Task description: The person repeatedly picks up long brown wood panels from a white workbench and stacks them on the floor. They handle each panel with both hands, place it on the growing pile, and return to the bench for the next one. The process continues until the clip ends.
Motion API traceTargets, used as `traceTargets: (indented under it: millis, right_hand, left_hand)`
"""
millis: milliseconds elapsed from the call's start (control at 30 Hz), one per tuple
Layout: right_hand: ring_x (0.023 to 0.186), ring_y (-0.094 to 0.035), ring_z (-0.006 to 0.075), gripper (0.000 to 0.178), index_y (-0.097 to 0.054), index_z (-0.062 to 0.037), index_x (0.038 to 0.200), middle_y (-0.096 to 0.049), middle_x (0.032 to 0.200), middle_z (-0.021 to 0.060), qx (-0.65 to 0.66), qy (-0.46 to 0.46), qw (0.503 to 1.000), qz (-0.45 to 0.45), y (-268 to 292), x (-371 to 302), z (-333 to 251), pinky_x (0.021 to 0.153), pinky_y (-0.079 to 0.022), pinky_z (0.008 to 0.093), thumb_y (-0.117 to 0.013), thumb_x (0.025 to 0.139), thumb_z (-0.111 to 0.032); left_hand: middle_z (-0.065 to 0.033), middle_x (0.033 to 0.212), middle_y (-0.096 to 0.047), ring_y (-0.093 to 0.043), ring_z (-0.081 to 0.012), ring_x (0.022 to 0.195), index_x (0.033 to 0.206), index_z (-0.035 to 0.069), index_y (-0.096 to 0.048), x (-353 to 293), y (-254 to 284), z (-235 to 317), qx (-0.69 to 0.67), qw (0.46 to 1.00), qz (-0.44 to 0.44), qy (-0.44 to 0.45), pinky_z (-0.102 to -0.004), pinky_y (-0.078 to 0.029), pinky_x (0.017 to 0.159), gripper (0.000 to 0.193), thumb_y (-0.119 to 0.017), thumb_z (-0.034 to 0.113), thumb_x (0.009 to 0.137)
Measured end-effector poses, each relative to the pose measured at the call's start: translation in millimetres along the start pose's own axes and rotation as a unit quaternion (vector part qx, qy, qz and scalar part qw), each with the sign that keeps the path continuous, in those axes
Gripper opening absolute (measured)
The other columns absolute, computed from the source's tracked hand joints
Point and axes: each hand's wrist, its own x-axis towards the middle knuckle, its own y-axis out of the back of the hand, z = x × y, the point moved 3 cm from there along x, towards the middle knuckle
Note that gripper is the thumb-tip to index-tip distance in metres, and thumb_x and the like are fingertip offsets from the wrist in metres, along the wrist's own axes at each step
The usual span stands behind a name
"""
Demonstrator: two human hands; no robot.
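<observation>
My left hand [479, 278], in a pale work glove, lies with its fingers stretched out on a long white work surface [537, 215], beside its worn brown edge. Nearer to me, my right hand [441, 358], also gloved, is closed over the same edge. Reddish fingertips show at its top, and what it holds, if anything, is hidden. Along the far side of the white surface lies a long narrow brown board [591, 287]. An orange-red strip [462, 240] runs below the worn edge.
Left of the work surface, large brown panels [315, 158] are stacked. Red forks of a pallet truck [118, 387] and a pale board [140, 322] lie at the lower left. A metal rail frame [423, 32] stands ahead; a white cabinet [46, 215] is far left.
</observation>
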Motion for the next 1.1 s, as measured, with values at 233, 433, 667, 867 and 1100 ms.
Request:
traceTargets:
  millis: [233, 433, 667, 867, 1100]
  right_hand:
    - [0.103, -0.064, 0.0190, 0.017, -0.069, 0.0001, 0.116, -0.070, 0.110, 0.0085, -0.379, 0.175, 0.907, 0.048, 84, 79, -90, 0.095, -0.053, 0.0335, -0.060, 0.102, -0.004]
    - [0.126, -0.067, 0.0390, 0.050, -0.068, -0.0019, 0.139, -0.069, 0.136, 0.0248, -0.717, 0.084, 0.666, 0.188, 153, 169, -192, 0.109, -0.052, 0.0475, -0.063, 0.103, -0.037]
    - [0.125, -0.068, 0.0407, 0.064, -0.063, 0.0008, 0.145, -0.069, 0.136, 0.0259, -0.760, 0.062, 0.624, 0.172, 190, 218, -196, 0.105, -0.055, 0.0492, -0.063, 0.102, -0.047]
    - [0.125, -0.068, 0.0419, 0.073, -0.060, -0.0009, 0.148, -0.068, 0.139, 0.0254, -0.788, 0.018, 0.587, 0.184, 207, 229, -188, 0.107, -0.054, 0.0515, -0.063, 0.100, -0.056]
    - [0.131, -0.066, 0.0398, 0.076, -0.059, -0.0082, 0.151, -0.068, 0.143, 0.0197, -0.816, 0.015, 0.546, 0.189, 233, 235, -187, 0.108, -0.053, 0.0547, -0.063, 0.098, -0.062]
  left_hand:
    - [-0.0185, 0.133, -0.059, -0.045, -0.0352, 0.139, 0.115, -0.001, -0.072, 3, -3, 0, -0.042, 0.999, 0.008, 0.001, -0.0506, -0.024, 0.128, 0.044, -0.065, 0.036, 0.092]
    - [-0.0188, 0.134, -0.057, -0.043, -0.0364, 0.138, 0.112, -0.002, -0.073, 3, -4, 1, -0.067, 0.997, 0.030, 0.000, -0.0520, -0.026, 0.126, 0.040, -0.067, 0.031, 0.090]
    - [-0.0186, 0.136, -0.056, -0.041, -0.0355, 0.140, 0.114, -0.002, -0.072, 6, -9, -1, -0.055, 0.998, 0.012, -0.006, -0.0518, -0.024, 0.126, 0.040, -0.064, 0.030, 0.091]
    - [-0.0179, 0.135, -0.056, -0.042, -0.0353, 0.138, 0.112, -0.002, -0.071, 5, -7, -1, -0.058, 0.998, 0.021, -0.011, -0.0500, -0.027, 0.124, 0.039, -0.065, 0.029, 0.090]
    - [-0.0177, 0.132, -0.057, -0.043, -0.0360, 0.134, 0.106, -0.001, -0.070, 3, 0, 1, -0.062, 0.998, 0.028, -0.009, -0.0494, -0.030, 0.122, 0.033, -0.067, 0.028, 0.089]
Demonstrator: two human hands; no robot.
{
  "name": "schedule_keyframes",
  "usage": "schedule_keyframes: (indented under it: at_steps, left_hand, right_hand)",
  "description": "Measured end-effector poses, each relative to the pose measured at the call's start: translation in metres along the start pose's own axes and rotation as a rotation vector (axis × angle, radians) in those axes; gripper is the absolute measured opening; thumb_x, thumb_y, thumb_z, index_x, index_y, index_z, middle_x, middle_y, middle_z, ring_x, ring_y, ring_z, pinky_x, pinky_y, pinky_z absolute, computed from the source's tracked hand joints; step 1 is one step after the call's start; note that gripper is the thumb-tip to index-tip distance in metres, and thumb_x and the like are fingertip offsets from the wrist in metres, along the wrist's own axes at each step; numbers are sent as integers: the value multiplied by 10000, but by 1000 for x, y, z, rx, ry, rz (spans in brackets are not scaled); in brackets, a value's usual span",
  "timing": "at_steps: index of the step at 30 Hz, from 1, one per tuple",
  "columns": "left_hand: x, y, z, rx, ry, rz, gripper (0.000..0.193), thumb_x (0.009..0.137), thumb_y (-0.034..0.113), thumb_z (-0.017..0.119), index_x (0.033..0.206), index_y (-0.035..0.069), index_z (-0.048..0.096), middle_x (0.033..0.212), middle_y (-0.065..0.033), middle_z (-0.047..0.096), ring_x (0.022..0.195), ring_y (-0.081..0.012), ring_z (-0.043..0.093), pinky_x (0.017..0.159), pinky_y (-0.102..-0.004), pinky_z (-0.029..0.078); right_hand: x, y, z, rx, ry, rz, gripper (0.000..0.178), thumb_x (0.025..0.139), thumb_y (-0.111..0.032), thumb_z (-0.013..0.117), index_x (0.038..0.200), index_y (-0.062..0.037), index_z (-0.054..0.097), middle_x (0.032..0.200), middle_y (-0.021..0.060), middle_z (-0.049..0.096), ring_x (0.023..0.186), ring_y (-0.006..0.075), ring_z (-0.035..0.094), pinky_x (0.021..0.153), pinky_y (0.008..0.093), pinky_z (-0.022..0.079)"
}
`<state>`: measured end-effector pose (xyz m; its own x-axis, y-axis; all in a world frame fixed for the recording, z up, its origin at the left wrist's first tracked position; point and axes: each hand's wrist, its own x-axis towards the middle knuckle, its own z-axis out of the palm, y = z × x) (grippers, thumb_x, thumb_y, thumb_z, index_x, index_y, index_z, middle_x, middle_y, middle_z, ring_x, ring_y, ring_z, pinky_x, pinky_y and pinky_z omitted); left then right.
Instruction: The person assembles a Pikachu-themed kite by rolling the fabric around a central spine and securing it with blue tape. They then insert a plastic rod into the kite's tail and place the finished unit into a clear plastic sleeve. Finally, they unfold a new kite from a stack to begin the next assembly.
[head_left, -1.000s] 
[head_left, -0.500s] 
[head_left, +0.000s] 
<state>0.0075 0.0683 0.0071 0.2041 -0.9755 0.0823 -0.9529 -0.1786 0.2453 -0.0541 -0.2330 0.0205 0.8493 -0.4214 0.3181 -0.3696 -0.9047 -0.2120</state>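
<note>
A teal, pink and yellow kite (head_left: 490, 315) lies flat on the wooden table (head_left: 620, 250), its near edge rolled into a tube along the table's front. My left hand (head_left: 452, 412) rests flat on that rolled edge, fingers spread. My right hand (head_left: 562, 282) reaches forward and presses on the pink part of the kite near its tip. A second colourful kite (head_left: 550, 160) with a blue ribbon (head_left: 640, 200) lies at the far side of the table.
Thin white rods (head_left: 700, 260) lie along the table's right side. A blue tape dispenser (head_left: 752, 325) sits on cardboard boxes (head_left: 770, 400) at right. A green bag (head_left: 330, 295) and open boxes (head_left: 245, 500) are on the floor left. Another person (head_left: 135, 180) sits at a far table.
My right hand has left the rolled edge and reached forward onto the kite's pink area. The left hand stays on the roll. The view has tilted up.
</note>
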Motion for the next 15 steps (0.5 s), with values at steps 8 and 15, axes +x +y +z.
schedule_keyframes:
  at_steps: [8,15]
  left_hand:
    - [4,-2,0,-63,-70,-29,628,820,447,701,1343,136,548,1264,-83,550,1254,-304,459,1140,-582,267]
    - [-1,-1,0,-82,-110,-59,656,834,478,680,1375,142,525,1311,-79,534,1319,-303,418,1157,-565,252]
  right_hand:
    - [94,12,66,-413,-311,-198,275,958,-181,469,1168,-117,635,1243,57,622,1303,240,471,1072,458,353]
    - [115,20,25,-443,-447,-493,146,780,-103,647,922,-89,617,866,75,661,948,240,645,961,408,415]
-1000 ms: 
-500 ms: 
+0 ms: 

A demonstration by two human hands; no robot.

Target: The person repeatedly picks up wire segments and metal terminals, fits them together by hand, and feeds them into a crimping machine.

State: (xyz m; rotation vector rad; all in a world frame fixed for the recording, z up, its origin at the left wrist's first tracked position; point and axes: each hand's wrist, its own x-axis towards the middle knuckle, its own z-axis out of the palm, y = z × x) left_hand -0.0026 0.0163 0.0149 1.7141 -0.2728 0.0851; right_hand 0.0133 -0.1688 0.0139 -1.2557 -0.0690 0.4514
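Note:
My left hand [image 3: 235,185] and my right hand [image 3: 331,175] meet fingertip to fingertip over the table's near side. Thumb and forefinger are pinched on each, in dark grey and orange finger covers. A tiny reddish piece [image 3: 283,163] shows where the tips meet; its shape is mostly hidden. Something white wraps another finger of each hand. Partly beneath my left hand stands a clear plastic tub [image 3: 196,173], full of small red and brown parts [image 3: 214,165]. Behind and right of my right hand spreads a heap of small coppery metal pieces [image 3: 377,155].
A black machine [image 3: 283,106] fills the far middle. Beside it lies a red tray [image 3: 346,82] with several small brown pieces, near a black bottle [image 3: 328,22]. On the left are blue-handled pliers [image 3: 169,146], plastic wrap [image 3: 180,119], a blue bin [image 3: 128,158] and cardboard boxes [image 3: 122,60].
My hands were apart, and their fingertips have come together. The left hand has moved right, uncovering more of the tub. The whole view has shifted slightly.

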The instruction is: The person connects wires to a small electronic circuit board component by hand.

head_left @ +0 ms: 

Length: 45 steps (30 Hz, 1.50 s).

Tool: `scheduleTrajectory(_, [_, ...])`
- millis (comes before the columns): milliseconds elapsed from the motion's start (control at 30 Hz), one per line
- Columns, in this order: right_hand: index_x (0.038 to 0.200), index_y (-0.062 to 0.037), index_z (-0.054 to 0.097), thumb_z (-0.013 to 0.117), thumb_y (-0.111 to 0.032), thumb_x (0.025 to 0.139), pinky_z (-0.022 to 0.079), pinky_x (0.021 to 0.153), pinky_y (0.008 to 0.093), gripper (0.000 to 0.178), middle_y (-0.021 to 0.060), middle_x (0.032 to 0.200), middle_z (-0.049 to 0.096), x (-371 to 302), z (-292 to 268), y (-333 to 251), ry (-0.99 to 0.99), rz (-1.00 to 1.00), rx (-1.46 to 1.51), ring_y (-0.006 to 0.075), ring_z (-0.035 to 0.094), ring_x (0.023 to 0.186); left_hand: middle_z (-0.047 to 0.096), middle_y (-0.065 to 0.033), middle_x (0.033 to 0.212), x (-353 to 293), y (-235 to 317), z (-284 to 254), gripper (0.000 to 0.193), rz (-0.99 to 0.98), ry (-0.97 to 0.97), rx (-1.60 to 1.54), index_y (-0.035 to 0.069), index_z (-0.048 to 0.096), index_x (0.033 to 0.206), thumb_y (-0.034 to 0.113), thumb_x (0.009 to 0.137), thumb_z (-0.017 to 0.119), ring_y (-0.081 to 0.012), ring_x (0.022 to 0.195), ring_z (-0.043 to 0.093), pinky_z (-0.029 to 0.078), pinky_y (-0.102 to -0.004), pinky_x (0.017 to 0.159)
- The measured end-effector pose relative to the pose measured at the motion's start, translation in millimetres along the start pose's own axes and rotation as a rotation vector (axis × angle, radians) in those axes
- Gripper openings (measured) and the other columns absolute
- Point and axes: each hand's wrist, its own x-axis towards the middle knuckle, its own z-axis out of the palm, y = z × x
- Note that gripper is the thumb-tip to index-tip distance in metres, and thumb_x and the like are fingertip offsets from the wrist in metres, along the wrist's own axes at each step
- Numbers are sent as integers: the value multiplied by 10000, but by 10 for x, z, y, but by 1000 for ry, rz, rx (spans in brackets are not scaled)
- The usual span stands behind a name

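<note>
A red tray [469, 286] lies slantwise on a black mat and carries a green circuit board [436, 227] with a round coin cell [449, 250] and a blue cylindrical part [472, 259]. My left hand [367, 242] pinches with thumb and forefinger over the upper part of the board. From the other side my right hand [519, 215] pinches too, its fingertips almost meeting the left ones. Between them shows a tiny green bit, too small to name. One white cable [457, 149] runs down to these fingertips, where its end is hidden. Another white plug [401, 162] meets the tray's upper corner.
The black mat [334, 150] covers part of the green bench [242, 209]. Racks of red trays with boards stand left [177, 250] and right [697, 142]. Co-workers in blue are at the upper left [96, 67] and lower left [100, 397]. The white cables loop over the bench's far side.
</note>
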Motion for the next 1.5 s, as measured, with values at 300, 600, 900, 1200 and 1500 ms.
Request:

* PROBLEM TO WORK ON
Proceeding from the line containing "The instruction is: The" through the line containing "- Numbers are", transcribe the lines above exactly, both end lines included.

* RESPONSE TO THIS EXERCISE
The instruction is: The person connects wires to a small electronic circuit board component by hand.

head_left @ +0 ms: 

Length: 45 steps (30 Hz, 1.50 s).

Tool: `scheduleTrajectory(_, [_, ...])`
- millis (comes before the columns): milliseconds elapsed from the motion's start (control at 30 Hz), one per line
- Columns, in this order: right_hand: index_x (0.038 to 0.200), index_y (-0.062 to 0.037), index_z (-0.054 to 0.097), thumb_z (-0.013 to 0.117), thumb_y (-0.111 to 0.032), thumb_x (0.025 to 0.139), pinky_z (-0.022 to 0.079), pinky_x (0.021 to 0.153), pinky_y (0.008 to 0.093), gripper (0.000 to 0.178), middle_y (-0.021 to 0.060), middle_x (0.032 to 0.200), middle_z (-0.049 to 0.096), x (-371 to 302), z (-292 to 268), y (-333 to 251), ry (-0.99 to 0.99), rz (-1.00 to 1.00), rx (-1.46 to 1.51), ring_y (-0.006 to 0.075), ring_z (-0.035 to 0.094), ring_x (0.023 to 0.186); left_hand: middle_z (-0.047 to 0.096), middle_y (-0.065 to 0.033), middle_x (0.033 to 0.212), x (-353 to 293), y (-235 to 317), z (-284 to 254), gripper (0.000 to 0.193), rz (-0.99 to 0.98), ry (-0.97 to 0.97), rx (-1.60 to 1.54), index_y (-0.035 to 0.069), index_z (-0.048 to 0.096), index_x (0.033 to 0.206), thumb_y (-0.034 to 0.113), thumb_x (0.009 to 0.137), thumb_z (-0.017 to 0.119), ring_y (-0.081 to 0.012), ring_x (0.022 to 0.195), ring_z (-0.043 to 0.093), pinky_z (-0.029 to 0.078), pinky_y (-0.102 to -0.004), pinky_x (0.017 to 0.159)
- The measured end-effector pose relative to the pose measured at the motion's start, translation in millimetres along the start pose's own axes and rotation as a rotation vector (axis × angle, radians) in those axes
- Gripper openings (measured) and the other columns absolute
- Point and axes: each hand's wrist, its own x-axis towards the middle knuckle, its own z-axis out of the palm, y = z × x
- Note that gripper is the thumb-tip to index-tip distance in metres, and thumb_x and the like are fingertip offsets from the wrist in metres, along the wrist's own axes at each step
- Numbers are sent as integers: the value multiplied by 10000, but by 10 for x, z, y, but by 1000 for ry, rz, rx (spans in brackets are not scaled)

The exercise closes with this answer.